Low-temperature limitation of primary photosynthetic processes in Antarctic lichens Umbilicaria antarctica and Xanthoria elegans

  • Miloš Barták
  • Peter Váczi
  • Josef Hájek
  • Jerzy Smykla
Original Paper

Abstract

Temperature response curves of chlorophyll a fluorescence parameters were used to assess minimum sub-zero temperature assuring functioning of photosynthetic photochemical processes in photosystem II (PS II) of Antarctic lichens. Umbilicaria Antarctica and Xanthoria elegans were measured within the temperature range from −20 to +10°C by a fluorometric imaging system. For potential (F V/F M) and actual (Φ II) quantum yields of photochemical processes the minimum temperature was found to be between −10 and −20°C. Non-photochemical quenching (NPQ) of absorbed excitation energy increased with temperature drop reaching maximum NPQ at −15°C. Image analysis revealed intrathalline heterogeneity of chlorophyll a fluorescence parameters with temperature drop. Temperature response of Φ II exhibited an S-curve with pronounced intrathalline differences in X. elegans.
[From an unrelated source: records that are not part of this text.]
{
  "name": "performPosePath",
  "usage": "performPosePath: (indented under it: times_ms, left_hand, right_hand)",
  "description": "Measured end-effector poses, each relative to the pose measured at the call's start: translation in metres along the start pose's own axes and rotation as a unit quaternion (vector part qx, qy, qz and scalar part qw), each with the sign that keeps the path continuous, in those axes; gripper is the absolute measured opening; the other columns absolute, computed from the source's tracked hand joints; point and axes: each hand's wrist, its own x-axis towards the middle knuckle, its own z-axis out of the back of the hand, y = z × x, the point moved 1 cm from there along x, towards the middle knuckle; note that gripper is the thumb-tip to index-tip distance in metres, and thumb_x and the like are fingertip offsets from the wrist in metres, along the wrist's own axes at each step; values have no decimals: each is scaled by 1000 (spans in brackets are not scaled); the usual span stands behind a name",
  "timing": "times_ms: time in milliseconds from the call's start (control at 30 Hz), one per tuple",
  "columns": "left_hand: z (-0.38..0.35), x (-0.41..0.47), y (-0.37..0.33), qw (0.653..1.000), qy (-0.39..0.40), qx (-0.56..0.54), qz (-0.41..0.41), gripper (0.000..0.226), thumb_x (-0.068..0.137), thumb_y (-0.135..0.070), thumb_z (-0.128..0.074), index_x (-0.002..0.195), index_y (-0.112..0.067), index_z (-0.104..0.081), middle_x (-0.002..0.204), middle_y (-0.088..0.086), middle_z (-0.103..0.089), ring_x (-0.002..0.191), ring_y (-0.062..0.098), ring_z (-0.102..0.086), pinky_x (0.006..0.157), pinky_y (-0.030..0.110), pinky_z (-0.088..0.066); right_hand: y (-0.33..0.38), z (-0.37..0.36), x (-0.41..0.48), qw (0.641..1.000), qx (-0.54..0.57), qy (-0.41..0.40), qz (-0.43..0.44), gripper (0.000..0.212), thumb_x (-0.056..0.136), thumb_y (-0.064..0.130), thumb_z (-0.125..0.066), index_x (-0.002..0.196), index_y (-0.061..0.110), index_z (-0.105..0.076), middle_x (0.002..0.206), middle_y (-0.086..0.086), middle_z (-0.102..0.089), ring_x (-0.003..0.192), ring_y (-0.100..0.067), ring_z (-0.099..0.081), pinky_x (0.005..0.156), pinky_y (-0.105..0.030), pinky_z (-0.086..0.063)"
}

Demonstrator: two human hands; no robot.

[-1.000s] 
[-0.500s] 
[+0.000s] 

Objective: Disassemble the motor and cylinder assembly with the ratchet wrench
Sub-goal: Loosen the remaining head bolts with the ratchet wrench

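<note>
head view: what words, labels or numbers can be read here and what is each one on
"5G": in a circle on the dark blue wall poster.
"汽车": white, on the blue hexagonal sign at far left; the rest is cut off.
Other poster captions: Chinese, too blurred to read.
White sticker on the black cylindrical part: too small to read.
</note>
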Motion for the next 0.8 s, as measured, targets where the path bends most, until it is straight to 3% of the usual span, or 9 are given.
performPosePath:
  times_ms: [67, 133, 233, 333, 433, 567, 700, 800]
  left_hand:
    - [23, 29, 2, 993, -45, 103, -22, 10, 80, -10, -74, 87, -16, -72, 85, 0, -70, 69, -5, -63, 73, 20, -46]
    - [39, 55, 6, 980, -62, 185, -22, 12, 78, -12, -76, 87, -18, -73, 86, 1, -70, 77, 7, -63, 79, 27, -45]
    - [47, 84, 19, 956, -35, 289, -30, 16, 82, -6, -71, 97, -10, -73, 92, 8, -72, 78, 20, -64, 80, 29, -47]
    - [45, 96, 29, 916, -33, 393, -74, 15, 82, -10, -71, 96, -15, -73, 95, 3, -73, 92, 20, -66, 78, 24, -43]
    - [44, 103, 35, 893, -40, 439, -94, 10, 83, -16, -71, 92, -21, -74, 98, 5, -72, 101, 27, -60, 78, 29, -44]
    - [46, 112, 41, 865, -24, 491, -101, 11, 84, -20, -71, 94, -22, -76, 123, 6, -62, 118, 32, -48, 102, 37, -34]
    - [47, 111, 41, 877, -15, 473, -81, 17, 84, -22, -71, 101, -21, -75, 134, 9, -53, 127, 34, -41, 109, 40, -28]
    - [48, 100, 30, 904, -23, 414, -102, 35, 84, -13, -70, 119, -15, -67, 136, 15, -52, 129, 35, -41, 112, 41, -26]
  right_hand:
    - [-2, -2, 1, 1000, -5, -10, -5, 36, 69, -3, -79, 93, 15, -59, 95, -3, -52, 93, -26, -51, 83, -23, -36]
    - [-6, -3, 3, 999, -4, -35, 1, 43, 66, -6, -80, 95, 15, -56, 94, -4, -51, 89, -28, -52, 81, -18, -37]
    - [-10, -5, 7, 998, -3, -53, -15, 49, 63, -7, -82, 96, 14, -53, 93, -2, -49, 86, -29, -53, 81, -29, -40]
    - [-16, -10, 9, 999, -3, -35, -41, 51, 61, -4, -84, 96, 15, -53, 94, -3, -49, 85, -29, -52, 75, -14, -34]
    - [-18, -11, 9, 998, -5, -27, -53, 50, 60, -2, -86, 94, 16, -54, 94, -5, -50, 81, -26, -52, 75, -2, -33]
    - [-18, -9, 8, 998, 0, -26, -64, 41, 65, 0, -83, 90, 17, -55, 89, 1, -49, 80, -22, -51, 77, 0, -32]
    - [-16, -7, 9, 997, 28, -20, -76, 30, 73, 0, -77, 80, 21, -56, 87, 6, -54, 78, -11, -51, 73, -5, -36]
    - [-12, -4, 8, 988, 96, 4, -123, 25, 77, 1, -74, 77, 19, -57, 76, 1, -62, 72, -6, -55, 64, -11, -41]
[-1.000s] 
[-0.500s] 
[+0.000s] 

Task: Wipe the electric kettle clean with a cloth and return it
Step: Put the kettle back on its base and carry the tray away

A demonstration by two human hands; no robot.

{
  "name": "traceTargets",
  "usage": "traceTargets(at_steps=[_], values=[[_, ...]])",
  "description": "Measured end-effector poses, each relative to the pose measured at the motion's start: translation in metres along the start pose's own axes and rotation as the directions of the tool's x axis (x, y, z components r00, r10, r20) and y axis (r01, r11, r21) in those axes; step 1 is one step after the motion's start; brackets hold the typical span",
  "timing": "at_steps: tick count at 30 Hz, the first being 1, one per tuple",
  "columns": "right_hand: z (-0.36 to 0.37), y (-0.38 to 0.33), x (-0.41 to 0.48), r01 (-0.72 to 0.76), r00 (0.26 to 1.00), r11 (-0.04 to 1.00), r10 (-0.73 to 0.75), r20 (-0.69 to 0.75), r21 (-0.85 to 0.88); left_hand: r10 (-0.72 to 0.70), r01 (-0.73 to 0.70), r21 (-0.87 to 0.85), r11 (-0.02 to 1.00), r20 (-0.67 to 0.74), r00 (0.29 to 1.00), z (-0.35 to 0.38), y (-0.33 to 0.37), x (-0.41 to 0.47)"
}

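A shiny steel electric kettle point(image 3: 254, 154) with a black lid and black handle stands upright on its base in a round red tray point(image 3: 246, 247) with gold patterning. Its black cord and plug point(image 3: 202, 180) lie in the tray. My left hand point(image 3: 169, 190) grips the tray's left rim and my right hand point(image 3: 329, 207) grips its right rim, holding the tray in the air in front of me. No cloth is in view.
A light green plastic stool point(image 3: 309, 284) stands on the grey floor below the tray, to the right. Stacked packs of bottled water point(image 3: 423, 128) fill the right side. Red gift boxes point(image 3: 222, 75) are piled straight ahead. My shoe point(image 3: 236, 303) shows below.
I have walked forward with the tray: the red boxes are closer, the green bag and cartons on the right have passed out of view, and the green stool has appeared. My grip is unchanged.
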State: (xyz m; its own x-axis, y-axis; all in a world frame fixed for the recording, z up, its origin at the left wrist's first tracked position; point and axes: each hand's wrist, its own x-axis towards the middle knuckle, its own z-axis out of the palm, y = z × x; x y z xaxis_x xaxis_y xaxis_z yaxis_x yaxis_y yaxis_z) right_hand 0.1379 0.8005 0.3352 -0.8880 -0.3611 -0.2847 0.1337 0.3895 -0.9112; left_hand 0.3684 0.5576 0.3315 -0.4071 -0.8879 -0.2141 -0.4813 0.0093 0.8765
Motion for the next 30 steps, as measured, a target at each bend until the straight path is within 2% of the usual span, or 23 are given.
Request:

The same relation was linear with only limited intrathalline difference in U. antarctica. The results showed that Antarctic lichen species were well adapted to sub-zero temperatures and capable of performing primary photosynthesis at −15°C.

Keywords

Chlorophyll fluorescence imaging Extreme temperature Freezing Non-photochemical quenching 

Notes

Acknowledgments

The research of stress physiology of Antarctic lichen photosynthesis was supported by projects No. 522/03/0754 (Grant Agency of the Czech Republic), KONTAKT No. ME 945 provided by the Czech Ministry of Education, Sport and Youth and partly also from grant No. 2P04F00127 provided by the Polish State Committee for Scientific Research.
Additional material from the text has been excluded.